Sete anos após o aclamado álbum “Trovão” (2019) e dois anos depois do EP “Fio pavio” (2024), que apresentou quatro faixas produzidas por Rafa Dias, a cantora e compositora soteropolitana Larissa Luz retorna com a mesma intensidade que marca sua discografia. Seu quarto álbum solo, “Desmonte”, programado para lançamento na sexta-feira, 29 de maio, mantém a alta voltagem ideológica e sonora, conforme ilustrado pela capa onde a artista empunha um megafone, símbolo alinhado ao conceito amplificador de seu discurso.

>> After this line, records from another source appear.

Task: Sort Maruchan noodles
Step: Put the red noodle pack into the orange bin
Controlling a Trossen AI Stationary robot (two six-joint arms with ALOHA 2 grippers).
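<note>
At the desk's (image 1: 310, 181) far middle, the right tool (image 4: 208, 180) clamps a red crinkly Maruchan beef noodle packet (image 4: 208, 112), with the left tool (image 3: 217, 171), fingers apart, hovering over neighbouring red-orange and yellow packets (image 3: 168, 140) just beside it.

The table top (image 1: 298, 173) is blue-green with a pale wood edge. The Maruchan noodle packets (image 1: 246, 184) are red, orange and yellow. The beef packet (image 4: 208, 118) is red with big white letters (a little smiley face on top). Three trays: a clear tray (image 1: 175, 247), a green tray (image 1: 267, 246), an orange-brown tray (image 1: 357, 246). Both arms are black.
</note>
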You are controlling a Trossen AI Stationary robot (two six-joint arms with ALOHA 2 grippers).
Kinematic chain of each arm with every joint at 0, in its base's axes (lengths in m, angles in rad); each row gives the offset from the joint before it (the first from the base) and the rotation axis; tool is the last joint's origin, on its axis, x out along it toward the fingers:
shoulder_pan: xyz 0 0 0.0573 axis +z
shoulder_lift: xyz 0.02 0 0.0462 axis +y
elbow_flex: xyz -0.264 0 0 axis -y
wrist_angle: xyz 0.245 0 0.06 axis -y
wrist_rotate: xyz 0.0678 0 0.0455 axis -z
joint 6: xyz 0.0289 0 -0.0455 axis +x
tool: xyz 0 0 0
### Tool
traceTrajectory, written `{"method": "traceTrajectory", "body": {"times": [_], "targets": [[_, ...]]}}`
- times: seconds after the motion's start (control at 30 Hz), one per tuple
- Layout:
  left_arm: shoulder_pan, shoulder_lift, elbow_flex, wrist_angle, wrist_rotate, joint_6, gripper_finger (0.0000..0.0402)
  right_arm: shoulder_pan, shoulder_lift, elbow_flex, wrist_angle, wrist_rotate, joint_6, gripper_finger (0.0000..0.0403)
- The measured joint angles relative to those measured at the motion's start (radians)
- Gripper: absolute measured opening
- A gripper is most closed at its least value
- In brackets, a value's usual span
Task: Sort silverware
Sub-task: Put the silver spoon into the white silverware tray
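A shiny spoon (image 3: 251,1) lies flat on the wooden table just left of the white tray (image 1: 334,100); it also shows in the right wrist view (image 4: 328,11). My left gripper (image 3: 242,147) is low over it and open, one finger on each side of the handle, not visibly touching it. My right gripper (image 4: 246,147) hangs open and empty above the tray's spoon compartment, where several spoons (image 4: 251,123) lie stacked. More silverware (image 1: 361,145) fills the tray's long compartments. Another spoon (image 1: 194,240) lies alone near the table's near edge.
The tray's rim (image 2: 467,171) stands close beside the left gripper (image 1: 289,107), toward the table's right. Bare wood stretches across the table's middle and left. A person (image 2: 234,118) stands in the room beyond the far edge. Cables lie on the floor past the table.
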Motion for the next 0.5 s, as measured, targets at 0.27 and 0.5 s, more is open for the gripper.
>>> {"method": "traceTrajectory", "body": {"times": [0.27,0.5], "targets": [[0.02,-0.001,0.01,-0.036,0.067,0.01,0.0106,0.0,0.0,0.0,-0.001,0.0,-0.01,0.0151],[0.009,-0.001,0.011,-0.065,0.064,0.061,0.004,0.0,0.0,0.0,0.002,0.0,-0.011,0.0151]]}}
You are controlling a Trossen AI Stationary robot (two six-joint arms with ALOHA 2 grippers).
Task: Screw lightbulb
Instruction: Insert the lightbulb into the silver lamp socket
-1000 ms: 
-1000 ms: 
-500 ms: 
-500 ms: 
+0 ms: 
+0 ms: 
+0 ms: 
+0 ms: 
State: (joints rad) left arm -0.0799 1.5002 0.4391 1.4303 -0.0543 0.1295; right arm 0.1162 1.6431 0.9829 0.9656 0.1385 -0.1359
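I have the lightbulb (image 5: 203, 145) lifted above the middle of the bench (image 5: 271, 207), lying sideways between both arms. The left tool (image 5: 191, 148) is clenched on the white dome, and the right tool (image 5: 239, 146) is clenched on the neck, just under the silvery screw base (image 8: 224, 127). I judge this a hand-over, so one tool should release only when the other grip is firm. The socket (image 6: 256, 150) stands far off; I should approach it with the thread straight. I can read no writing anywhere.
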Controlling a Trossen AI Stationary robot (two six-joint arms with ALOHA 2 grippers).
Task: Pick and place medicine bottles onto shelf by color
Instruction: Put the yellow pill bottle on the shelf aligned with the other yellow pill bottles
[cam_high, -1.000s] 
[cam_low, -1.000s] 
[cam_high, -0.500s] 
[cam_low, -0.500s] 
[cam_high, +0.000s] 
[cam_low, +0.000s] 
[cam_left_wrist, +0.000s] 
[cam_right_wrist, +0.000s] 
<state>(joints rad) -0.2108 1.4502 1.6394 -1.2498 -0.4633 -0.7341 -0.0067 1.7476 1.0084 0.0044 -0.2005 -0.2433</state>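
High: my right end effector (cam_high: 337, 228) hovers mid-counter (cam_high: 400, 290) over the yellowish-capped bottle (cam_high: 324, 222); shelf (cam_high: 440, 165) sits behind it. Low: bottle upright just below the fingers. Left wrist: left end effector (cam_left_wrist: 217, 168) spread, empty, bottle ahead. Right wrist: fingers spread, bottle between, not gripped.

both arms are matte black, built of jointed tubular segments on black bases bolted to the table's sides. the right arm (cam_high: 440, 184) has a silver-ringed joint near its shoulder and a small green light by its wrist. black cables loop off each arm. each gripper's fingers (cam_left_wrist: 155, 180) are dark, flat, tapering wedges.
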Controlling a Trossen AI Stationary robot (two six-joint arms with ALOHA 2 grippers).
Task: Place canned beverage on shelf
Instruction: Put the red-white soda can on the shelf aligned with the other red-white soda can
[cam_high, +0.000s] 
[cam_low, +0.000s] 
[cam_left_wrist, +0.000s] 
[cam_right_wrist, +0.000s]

“Desmonte” é um trabalho que turbina a “fúria dos tambores” com a energia pulsante do rock, gênero dominante que estrutura o álbum. Os produtores e arranjadores Danilo Panda e Ícaro Motta, em colaboração com Larissa, foram os arquitetos desse som potente, que empresta peso a faixas como “Acorda”, “Intensa” e “Fúria do tambor”. Nesta última, percebe-se uma sutil levada de samba, propositalmente abafada pelo vigor do rock, demonstrando a fusão rítmica e estilística que permeia o disco. O trio também é responsável pelas composições, cujas estruturas, embora possivelmente menos sedutoras em formatos acústicos, ganham grande força e coesão dentro da arquitetura sonora do álbum.
A faixa de abertura, “D.e.s.m.o.n.t.e”, é um exemplo claro do flerte de Larissa Luz com o rock hardcore, utilizando-o como veículo para a exposição de um discurso altivo e desafiador. A artista não hesita em confrontar, como em “Careta”, onde versos da cantiga popular “Boi da cara preta” são habilmente empregados para afrontar a figura do macho amedrontado diante do poder feminino, reiterando a potência da mulher negra.
O álbum é um manifesto de som e fúria, onde Larissa Luz mergulha em questões sociais profundas. Em “Sem sal”, ela questiona criticamente a estrutura empresarial do Carnaval de Salvador (BA). Já em “Viola”, uma faixa robustamente embasada pela percussão de Lippe Batera, a cantora avisa de antemão que não oferecerá o choro e o lamento que a sociedade, estruturada em bases racistas, muitas vezes espera do povo negro, reafirmando sua postura de resistência e força.
Apesar de incorporar ritmos baianos em sua gênese, como o pagodão, presente em faixas como “Tô me achando”, “Desmonte” pode ser categorizado como um disco de rock. É um rock tocado com uma dose precisa de eletricidade e eletrônica, onde Danilo Panda (programações e synths) e Ícaro Motta (baixo, guitarra, programações e synths) forjaram um som em ponto de fervura. Essa sonoridade está em perfeita sintonia com a quentura do discurso de Larissa, sem jamais perder de vista a Bahia, especificamente Salvador, terra natal do ijexá e do samba-reggae. A própria artista conceitua: “Assim como os ritmos baianos, o rock também nasceu de uma matriz negra, mas foi embranquecido ao longo do tempo. O álbum ‘Desmonte’ faz um movimento para trazer isso de volta, para aproximar a transgressão do rock às pulsações do corpo dos gêneros afro-baianos.”
“Desmonte” é enriquecido por duas significativas colaborações nas suas faixas finais. Em “Antiparasita”, Larissa turbina seu discurso com a participação da rapper Áurea Semiseria, uma potente MC de Salvador (BA), amplificando a mensagem. Por sua vez, “Retomada” conta com Zé Atunbí, ex-integrante do grupo Afrocidade, consolidando um manifesto pelo negro no poder e reiterando a força inabalável do canto altivo e destemido de Larissa Luz em sua constante evolução artística e ideológica.